**How to complete this task**
Reproduce exactly the lines below from the one containing "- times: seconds" through the one containing "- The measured", including both, and nothing else.

**Data supplied**
- - - - -
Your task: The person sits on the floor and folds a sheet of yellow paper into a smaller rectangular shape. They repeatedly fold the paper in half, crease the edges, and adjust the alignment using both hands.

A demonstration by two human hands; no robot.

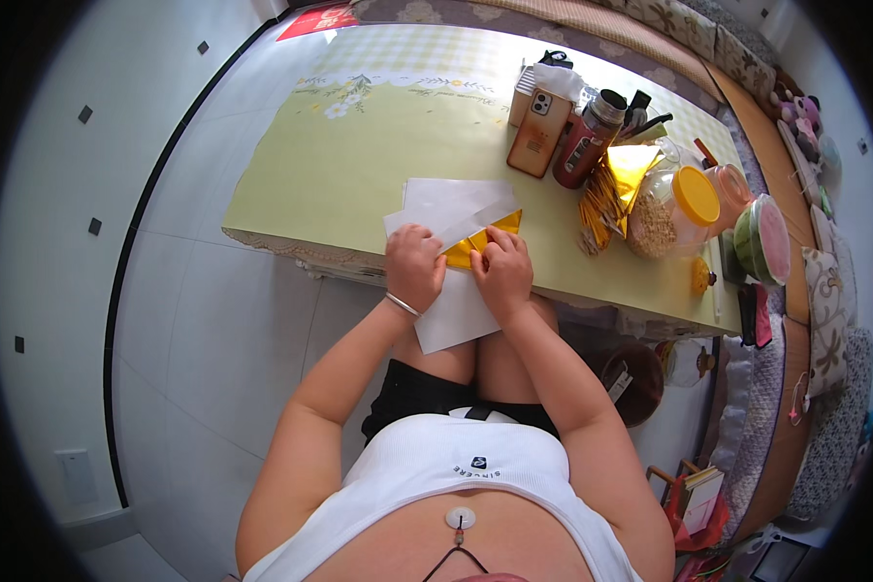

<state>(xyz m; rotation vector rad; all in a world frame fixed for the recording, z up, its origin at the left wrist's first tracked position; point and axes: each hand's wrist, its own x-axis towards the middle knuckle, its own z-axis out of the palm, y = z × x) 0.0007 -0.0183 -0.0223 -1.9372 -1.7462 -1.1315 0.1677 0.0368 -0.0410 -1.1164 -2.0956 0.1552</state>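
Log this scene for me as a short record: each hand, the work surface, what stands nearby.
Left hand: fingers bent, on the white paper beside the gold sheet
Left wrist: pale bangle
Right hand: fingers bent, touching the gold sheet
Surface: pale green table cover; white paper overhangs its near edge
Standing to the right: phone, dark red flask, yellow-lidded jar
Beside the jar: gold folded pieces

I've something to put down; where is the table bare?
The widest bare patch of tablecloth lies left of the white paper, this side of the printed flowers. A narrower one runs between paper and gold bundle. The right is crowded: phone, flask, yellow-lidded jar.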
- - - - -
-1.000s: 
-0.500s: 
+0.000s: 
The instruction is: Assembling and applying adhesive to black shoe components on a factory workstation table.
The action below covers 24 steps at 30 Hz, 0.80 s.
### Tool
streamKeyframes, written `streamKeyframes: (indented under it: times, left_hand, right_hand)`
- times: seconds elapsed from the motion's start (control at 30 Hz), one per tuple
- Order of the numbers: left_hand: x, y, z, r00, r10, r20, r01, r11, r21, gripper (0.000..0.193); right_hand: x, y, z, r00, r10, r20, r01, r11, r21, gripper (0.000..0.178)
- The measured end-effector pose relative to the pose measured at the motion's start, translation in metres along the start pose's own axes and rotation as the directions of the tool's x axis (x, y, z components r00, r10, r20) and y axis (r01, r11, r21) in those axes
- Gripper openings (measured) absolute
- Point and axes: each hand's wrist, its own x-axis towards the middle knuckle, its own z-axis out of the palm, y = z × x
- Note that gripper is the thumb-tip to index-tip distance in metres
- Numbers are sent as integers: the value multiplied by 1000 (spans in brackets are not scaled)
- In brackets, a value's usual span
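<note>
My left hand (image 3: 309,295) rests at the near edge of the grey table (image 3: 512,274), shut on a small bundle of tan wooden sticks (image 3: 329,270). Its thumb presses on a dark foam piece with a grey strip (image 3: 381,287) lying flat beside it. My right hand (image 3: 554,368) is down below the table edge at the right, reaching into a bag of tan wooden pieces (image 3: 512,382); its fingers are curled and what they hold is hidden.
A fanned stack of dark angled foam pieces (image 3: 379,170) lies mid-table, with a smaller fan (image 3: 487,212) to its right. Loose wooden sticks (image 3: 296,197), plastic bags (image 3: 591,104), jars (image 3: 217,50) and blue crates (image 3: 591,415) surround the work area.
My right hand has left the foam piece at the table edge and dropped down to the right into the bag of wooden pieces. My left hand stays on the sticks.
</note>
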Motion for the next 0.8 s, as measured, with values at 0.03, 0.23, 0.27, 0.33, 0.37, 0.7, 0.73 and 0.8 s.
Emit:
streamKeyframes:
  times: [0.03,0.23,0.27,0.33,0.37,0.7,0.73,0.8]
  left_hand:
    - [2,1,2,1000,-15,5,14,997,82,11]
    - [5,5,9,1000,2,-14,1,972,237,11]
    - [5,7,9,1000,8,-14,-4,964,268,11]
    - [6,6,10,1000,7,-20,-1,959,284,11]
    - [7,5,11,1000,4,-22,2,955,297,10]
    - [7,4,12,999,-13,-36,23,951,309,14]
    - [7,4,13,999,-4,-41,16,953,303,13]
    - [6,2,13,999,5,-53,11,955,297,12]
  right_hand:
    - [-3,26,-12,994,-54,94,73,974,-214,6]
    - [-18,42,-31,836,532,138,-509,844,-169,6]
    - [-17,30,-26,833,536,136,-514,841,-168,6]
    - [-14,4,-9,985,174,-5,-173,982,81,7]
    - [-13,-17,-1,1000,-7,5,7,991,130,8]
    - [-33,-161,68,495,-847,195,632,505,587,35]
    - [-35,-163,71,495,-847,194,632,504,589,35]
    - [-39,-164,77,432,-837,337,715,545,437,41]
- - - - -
**Solution below**
- times: seconds elapsed from the motion's start (control at 30 Hz), one per tuple
- Order of the numbers: left_hand: x, y, z, r00, r10, r20, r01, r11, r21, gripper (0.000..0.193); right_hand: x, y, z, r00, r10, r20, r01, r11, r21, gripper (0.000..0.178)
- The measured end-effector pose relative to the pose measured at the motion's start, translation in metres along the start pose's own axes and rotation as the directions of the tool's x axis (x, y, z components r00, r10, r20) and y axis (r01, r11, r21) in those axes

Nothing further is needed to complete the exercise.